Goal of the exercise: Among the entries below, find the lines that hold the word "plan" and report them.
══ Supplied entries
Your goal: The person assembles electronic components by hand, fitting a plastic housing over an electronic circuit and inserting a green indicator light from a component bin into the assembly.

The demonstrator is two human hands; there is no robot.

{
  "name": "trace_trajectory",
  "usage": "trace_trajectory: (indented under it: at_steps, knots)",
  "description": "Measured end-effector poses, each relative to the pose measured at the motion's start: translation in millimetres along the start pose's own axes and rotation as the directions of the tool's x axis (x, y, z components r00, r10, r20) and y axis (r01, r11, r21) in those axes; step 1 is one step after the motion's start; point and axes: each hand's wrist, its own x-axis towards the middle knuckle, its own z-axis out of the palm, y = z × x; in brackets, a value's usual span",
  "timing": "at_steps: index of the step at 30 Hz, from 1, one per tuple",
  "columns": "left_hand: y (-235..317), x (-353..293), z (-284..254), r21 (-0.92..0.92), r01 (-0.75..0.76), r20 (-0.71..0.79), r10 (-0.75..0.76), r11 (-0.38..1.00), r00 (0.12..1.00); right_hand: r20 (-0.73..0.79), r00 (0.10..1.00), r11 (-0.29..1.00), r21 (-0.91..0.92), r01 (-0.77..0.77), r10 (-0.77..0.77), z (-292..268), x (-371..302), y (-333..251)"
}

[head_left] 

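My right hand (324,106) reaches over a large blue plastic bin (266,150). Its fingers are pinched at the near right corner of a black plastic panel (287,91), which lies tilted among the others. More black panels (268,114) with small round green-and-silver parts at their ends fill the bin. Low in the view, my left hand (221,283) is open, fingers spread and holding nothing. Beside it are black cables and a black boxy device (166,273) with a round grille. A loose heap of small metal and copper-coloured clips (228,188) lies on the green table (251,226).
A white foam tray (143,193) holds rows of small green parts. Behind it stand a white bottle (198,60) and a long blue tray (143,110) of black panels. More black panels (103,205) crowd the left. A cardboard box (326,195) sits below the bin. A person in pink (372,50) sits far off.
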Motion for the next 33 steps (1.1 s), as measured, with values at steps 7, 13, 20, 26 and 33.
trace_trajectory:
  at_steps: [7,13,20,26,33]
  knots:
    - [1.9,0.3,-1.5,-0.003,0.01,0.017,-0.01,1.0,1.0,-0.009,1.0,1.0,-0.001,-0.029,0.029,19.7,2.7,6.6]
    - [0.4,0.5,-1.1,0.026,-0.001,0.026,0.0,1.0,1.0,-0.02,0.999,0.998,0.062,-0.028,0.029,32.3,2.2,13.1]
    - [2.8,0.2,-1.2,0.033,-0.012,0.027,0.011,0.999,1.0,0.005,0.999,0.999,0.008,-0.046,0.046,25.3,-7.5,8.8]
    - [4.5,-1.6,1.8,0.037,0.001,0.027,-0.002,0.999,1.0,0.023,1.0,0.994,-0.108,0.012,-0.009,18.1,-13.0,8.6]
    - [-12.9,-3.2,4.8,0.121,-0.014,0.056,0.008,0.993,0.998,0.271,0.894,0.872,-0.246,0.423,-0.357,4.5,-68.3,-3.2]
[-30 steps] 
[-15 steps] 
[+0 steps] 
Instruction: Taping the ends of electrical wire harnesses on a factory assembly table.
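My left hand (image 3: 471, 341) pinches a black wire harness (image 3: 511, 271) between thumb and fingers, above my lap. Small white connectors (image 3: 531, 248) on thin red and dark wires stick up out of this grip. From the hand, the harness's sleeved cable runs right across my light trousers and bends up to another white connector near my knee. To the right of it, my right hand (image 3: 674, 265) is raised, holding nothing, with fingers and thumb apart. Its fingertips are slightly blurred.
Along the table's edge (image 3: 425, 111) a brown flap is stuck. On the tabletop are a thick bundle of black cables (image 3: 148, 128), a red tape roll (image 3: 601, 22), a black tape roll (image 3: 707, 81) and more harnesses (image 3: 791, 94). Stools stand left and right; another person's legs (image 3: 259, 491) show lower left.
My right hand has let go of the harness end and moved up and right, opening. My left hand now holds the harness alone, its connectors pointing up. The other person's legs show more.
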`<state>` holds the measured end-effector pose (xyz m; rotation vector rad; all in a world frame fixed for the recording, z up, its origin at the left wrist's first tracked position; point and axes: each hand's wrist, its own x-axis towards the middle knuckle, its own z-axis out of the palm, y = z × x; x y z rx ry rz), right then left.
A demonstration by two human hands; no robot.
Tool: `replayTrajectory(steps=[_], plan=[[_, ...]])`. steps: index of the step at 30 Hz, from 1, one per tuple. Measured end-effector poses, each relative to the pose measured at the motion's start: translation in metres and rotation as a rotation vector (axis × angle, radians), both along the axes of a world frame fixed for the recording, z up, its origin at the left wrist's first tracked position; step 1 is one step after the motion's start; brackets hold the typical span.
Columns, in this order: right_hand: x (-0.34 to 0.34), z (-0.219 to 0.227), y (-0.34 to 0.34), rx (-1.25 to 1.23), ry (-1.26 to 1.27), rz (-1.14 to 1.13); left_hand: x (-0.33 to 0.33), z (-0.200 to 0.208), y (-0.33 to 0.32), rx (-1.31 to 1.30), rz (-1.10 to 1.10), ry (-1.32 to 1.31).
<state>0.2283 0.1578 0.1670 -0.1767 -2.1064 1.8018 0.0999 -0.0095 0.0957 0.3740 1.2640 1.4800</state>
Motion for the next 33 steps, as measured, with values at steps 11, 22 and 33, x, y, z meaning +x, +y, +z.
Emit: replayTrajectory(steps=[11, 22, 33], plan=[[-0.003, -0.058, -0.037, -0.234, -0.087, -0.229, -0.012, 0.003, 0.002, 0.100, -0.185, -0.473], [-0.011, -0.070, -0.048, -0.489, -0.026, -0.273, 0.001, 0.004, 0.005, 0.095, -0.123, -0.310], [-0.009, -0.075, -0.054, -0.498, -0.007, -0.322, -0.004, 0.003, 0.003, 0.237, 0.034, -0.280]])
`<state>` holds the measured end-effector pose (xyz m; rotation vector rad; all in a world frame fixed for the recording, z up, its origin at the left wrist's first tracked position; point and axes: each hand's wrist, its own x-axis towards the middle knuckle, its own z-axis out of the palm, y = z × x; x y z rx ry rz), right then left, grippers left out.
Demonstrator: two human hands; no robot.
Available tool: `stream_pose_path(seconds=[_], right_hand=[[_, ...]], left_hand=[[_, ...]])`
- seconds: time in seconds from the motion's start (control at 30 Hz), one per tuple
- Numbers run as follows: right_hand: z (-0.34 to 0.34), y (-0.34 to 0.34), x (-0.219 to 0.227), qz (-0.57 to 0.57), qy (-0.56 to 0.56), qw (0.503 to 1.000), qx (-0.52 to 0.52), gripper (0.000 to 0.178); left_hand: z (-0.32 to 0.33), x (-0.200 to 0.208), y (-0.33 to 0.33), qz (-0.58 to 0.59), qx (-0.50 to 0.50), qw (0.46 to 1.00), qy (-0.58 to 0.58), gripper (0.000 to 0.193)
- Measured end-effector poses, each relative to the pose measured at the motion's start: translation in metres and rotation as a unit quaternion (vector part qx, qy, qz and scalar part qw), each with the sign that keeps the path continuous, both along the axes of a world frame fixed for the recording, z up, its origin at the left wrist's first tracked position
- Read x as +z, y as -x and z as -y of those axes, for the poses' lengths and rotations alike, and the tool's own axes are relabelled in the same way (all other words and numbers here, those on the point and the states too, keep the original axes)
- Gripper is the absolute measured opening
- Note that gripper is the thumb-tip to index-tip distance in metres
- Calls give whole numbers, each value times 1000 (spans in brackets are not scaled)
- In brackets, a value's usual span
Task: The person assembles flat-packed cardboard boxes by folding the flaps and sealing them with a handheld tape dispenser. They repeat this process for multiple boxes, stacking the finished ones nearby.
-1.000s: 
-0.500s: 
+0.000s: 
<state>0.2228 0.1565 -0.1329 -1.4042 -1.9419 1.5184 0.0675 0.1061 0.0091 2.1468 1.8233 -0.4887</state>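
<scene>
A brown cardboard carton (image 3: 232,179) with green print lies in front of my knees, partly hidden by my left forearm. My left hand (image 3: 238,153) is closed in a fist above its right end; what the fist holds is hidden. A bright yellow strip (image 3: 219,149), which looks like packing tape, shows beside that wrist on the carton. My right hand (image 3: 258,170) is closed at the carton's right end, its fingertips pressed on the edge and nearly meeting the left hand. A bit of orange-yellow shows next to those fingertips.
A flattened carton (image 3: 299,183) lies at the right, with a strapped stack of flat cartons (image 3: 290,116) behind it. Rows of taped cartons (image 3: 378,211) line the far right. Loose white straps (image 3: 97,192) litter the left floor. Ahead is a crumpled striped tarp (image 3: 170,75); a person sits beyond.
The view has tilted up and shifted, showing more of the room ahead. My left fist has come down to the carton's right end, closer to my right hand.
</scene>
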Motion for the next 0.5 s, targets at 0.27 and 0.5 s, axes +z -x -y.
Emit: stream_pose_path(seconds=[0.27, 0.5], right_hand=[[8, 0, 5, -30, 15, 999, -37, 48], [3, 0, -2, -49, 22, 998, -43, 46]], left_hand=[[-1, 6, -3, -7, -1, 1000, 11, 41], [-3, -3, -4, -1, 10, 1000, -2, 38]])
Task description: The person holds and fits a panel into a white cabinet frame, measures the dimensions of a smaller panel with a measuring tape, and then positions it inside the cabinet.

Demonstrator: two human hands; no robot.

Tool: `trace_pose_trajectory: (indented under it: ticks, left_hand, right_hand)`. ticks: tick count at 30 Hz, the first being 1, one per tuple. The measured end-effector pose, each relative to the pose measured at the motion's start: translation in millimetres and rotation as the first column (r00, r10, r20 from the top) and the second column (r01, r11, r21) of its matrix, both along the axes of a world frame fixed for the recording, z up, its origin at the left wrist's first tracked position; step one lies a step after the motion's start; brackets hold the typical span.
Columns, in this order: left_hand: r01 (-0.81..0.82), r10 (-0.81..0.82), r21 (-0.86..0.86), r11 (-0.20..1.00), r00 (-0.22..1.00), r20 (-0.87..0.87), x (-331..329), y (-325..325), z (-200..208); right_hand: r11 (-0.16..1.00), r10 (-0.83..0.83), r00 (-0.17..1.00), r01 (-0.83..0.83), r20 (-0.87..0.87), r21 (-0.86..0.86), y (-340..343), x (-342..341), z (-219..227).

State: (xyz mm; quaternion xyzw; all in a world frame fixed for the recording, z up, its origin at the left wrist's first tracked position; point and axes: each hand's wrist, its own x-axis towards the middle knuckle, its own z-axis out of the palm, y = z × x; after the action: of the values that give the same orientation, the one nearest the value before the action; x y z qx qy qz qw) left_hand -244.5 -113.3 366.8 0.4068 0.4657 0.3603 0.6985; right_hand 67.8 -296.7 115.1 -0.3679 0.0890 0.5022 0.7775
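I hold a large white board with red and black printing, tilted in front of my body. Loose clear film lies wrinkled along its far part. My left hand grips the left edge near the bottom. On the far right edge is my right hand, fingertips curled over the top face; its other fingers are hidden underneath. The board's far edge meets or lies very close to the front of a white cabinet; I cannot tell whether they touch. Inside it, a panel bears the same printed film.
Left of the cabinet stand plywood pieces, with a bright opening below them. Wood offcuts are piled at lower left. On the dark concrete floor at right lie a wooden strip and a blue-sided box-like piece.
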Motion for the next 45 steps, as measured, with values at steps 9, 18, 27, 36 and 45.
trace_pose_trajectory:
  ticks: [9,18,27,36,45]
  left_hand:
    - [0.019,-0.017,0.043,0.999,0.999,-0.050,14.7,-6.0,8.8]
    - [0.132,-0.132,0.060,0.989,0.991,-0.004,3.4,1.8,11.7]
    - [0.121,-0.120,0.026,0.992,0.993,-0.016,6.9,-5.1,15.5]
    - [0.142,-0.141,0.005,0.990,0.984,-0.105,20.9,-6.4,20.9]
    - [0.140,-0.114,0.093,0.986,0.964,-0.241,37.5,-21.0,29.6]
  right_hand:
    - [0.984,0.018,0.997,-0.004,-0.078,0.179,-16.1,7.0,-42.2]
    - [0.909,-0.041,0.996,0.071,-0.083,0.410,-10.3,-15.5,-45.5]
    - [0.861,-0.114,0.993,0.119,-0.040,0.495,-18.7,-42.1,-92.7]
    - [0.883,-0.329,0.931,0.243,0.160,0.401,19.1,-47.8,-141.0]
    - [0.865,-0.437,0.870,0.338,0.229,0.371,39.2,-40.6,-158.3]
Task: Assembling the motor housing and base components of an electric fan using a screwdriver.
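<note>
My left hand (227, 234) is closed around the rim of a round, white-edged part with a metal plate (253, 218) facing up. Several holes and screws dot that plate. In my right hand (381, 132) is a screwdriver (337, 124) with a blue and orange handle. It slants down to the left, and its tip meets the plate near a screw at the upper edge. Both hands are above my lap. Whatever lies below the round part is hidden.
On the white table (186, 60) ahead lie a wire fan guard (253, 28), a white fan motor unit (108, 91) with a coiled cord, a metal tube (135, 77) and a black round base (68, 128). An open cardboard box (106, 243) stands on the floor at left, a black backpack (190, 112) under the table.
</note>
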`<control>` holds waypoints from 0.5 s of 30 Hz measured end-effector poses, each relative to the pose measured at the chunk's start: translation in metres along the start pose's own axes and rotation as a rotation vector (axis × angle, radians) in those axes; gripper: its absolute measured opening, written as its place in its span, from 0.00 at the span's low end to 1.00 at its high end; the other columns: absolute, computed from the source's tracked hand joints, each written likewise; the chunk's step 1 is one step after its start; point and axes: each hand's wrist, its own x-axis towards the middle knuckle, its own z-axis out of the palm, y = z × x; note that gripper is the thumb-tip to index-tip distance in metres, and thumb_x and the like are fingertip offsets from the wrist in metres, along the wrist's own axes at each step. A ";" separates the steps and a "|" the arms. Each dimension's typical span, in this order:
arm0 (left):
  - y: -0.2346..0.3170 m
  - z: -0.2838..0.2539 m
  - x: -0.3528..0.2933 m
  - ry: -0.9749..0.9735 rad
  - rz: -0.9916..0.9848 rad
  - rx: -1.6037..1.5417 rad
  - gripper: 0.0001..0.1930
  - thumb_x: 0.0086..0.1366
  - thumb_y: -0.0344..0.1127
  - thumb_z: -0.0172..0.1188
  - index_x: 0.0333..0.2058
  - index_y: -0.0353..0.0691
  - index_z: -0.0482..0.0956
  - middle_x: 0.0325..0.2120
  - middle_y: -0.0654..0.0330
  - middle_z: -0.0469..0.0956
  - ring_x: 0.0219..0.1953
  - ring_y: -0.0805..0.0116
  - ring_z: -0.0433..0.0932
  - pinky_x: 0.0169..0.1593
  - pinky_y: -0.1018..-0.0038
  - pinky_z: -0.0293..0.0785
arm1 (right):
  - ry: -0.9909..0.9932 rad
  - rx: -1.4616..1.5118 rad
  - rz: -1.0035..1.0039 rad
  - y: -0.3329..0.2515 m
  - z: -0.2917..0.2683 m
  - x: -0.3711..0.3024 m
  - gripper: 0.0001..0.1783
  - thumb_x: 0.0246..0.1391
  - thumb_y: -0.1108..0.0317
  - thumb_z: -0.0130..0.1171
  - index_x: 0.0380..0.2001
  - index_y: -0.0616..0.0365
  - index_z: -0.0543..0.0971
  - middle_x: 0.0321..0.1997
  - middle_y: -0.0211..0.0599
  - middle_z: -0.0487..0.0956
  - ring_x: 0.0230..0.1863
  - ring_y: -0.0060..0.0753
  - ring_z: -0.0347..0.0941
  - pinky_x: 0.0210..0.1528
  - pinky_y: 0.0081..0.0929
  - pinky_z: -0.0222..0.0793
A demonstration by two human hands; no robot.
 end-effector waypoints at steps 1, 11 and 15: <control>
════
Result of this task:
Tool: `replayTrajectory(steps=[_], plan=[[_, ...]])`. steps: index of the step at 30 Hz, from 1, one per tuple. Measured end-effector poses, each relative to the pose measured at the motion's start: translation in metres and rotation as a rotation vector (axis × angle, radians), both along the axes of a world frame fixed for the recording, z up, its origin at the left wrist's first tracked position; step 1 is one step after the motion's start; brackets hold the typical span.
Emit: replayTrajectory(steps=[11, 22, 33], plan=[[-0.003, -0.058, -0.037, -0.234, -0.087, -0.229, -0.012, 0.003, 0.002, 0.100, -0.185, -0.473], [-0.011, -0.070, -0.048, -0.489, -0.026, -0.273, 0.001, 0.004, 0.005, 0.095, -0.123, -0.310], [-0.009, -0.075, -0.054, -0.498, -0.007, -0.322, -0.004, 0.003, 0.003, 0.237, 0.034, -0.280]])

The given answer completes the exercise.